**WHAT YOU ARE ASKED TO DO:** Word for word, restate the lines from the one holding "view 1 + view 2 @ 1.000" through the end of the data below, including both endpoints and nothing more.

**RAW DATA:**
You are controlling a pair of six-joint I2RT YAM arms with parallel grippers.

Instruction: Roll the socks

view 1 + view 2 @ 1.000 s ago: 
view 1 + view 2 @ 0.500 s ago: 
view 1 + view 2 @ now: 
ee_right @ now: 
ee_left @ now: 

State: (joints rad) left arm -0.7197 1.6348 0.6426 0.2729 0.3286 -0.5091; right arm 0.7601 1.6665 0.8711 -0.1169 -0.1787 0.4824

**ANSWER SECTION:**
view 1 + view 2 @ 1.000 s ago: 
view 1 + view 2 @ 0.500 s ago: 
view 1 + view 2 @ now: 
ee_right @ now: 
ee_left @ now: 

State: (joints rad) left arm -0.7197 1.6348 0.6426 0.2729 0.3286 -0.5091; right arm 0.7601 1.6665 0.8711 -0.1169 -0.1787 0.4824

Nothing more is required for this exercise.